I had a bit of fun plinking time last weekend, and took my Glock 20, chambered in the 10 mm, for a spin.  

A friend of mine had a Hart's Recoil Reducer for his Glock 21, so I gave it a whirl.  

Basically, the recoil reducer is a mercury-filled replacement guide rod, that is supposed to help cushion things more than the factory guide rod / spring assembly.  Within the mercury liquid are a few steel spheres.  It is a bit heavier than the factory part.  

As a comparison, I used the factory part, the Hart's part, and an aftermarket steel guide rod with a custom 22 lb spring.  All were tested using my custom loads, which launch a 180 grain jacketed flat point to velocities of 1220 fps, which is pretty much close to the original Norma-spec (hot) loads.  All of these loads were launched out of my custom 10 mm barrel manufactured by Olympic Arms.

In the end, the Hart's unit really doesn't make any difference.  I noticed more recoil reduction with the steel rod / custom 22 lb spring combination, than I did with the Hart's unit.  In fact, the Hart's unit really didn't feel any differently from than the factory unit.
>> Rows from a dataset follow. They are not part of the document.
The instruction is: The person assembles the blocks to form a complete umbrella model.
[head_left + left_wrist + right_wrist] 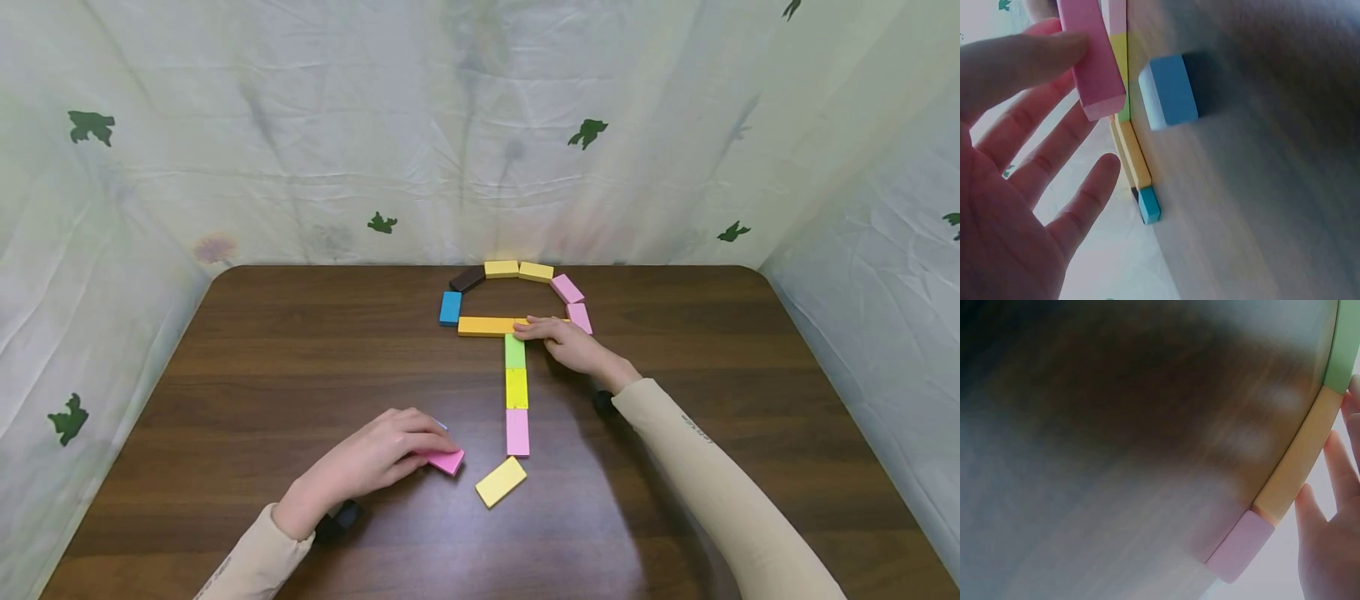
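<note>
My left hand (390,446) pinches a hot pink block (1092,69) between thumb and fingers, near the front left of the column. A loose blue block (1175,90) stands beside it, mostly hidden behind that hand in the head view. My right hand (573,343) rests with fairly straight fingers on the row of orange blocks (486,326), partly covering its right part. Below this row runs a column of a green block (515,352), a bright yellow block (517,389) and a light pink block (517,432). A pale yellow block (501,482) lies slanted at the column's near end.
Above the orange row, an arc of blocks runs from a blue block (450,308) and a dark block (468,278) through pale yellow blocks (502,269) to light pink blocks (567,288) near the back edge. The brown table (300,350) meets a patterned curtain (337,150).
</note>
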`<state>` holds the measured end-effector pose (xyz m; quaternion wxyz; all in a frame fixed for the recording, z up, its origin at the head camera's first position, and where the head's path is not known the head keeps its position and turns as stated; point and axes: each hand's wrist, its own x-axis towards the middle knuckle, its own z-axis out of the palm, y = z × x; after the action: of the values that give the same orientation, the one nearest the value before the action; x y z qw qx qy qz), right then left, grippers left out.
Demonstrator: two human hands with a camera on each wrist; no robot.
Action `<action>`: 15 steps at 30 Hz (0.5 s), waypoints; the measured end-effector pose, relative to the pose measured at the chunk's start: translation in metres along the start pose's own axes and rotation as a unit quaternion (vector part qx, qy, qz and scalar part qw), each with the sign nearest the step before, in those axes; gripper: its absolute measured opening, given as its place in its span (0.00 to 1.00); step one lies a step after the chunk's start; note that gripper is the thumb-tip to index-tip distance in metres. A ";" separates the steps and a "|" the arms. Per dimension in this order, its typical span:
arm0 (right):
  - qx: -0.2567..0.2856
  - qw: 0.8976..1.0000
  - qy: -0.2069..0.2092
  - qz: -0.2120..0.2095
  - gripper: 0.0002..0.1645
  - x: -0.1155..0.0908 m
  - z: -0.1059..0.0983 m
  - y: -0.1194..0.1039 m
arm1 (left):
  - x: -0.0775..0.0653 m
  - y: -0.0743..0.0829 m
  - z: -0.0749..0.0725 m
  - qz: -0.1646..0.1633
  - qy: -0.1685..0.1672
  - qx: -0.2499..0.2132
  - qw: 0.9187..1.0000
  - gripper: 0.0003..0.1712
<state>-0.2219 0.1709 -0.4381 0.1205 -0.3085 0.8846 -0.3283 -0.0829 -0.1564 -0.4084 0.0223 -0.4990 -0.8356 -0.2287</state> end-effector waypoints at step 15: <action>-0.008 1.000 0.000 -0.006 0.32 0.000 0.000 0.002 | -0.002 0.012 0.012 0.008 -0.055 -0.030 0.998 0.15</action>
<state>-0.2227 0.1722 -0.4393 0.1162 -0.3152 0.8850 -0.3224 -0.0697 -0.1486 -0.4159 -0.0366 -0.5176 -0.8245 -0.2258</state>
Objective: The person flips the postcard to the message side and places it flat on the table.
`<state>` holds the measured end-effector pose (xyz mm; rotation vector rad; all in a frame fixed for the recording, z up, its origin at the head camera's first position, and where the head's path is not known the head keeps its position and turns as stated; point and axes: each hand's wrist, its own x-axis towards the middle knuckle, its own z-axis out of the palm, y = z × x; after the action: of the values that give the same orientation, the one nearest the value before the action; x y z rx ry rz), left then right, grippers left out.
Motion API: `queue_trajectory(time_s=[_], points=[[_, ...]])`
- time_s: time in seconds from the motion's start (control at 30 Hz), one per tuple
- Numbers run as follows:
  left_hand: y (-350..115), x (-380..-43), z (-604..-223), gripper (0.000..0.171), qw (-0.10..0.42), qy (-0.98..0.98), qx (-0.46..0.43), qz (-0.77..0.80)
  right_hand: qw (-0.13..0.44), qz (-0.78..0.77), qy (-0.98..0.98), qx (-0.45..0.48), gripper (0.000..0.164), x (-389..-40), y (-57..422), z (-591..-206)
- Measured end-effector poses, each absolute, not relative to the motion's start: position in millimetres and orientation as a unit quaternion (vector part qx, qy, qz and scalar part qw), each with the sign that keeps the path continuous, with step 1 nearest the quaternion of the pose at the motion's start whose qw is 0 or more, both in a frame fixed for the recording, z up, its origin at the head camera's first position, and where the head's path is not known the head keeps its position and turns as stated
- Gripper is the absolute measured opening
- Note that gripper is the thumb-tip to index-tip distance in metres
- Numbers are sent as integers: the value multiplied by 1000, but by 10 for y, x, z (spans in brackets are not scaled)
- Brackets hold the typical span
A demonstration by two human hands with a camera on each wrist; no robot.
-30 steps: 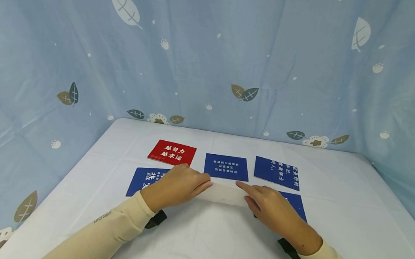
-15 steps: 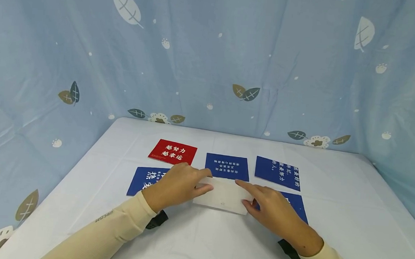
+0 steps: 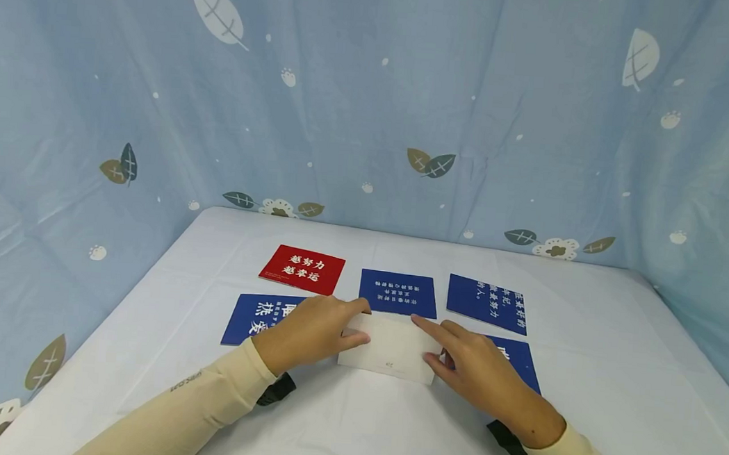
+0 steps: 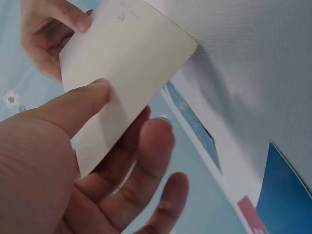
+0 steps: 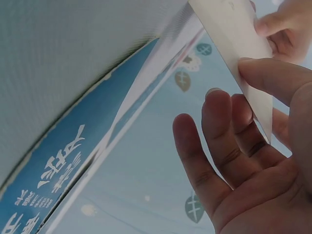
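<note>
In the head view an off-white card [image 3: 391, 347] with a small grey mark near its lower edge is held up over the white table, its plain face tilted towards me. My left hand [image 3: 314, 330] pinches its left end, thumb on the plain face and fingers behind, as the left wrist view shows on the card [image 4: 126, 58]. At the opposite end my right hand [image 3: 478, 367] grips it between thumb and fingers, the index finger along the top edge. The card's other face is hidden.
Behind the held card lie a red card [image 3: 302, 269] and two blue cards [image 3: 398, 293] [image 3: 487, 304] with white characters. Another blue card [image 3: 259, 318] is partly covered by my left hand, and one more blue card [image 3: 519, 359] by my right. A leaf-patterned blue curtain [image 3: 372, 103] hangs behind the table.
The card has turned from a narrow, nearly edge-on strip to show much more of its plain face, its lower edge swinging down. Both hands keep their grip and barely shift.
</note>
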<state>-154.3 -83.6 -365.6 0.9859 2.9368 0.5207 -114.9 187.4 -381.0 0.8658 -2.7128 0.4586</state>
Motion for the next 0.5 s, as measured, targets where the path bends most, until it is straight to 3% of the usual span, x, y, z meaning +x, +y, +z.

Accuracy, from a benchrest, was identical, as expected, using all three units. 

It's really a waste of money when used on a Glock.  I can't really say what their effect would be on other pistols, such as Sig, 1911 platform, etc., but based on what I tested, if you want to get felt recoil reduction, go with the separate steel (or titanium) guide rod and a heavier spring.  It will be much cheaper.


----------